Exercise brief: Please reproduce the whole listing without altering anything.

Recorded data:
══════
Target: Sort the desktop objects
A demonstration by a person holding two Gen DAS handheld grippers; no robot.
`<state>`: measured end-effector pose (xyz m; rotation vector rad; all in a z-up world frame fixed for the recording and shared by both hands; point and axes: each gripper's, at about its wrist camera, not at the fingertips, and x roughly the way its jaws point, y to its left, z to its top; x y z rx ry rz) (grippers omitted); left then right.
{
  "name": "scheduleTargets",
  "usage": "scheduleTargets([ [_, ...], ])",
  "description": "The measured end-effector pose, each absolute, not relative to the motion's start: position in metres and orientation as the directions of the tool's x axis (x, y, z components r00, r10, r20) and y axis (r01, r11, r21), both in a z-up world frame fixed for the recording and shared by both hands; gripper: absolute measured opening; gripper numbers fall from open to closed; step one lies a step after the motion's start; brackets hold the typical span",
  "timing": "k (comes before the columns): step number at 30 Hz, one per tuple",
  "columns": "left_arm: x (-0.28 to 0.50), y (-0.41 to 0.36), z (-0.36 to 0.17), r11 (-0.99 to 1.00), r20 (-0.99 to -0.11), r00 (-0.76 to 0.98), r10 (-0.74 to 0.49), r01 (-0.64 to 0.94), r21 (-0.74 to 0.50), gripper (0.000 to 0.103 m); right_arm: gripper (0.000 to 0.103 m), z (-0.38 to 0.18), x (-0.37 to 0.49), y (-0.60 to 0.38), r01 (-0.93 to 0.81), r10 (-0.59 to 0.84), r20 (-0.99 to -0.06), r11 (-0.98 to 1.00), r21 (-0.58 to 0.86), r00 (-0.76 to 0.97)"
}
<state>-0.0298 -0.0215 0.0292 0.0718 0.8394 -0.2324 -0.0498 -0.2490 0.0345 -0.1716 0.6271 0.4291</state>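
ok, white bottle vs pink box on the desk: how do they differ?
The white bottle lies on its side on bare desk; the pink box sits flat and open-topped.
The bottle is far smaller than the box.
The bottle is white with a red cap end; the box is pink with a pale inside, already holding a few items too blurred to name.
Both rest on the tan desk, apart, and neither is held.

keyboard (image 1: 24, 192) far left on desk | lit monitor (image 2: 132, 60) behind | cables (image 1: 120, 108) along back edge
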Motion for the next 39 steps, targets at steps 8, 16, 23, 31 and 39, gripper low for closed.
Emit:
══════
Answer to this task:
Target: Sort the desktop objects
A demonstration by a person holding two Gen DAS handheld grippers; no robot.
`<state>`: measured end-effector pose (xyz m; rotation vector rad; all in a z-up world frame fixed for the recording and shared by both hands; point and axes: each gripper's, at about its wrist camera, not at the fingertips, and x roughly the way its jaws point, y to its left, z to its top; x y z rx ry rz) (grippers omitted); left then right.
{
  "name": "scheduleTargets",
  "usage": "scheduleTargets([ [_, ...], ])",
  "description": "The measured end-effector pose, each absolute, not relative to the motion's start: position in metres and orientation as the directions of the tool's x axis (x, y, z components r00, r10, r20) and y axis (r01, r11, r21), both in a z-up world frame fixed for the recording and shared by both hands; gripper: absolute measured opening; gripper numbers fall from open to closed; step one lies a step after the motion's start; brackets hold the typical span",
  "timing": "k (comes before the columns): step number at 30 Hz, one per tuple",
  "columns": "left_arm: x (-0.28 to 0.50), y (-0.41 to 0.36), z (-0.36 to 0.17), r11 (-0.99 to 1.00), r20 (-0.99 to -0.11), r00 (-0.76 to 0.98), r10 (-0.74 to 0.49), r01 (-0.64 to 0.94), r21 (-0.74 to 0.50), gripper (0.000 to 0.103 m); right_arm: gripper (0.000 to 0.103 m), z (-0.38 to 0.18), x (-0.37 to 0.49), y (-0.60 to 0.38), r01 (-0.93 to 0.81), r10 (-0.59 to 0.84), r20 (-0.99 to -0.06), r11 (-0.98 to 1.00), r21 (-0.58 to 0.86), r00 (-0.76 to 0.97)"
}
<state>-0.0298 -0.0215 0.0292 0.0718 0.8394 -0.2324 -0.0498 -0.2490 0.0345 -0.1716 0.6271 0.4291</state>
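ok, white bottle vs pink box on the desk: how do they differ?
The white bottle lies on its side on bare desk; the pink box sits flat and open-topped.
The bottle is far smaller than the box.
The bottle is white with a red cap end; the box is pink with a pale inside, already holding a few items too blurred to name.
Both rest on the tan desk, apart, and neither is held.

keyboard (image 1: 24, 192) far left on desk | lit monitor (image 2: 132, 60) behind | cables (image 1: 120, 108) along back edge
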Motion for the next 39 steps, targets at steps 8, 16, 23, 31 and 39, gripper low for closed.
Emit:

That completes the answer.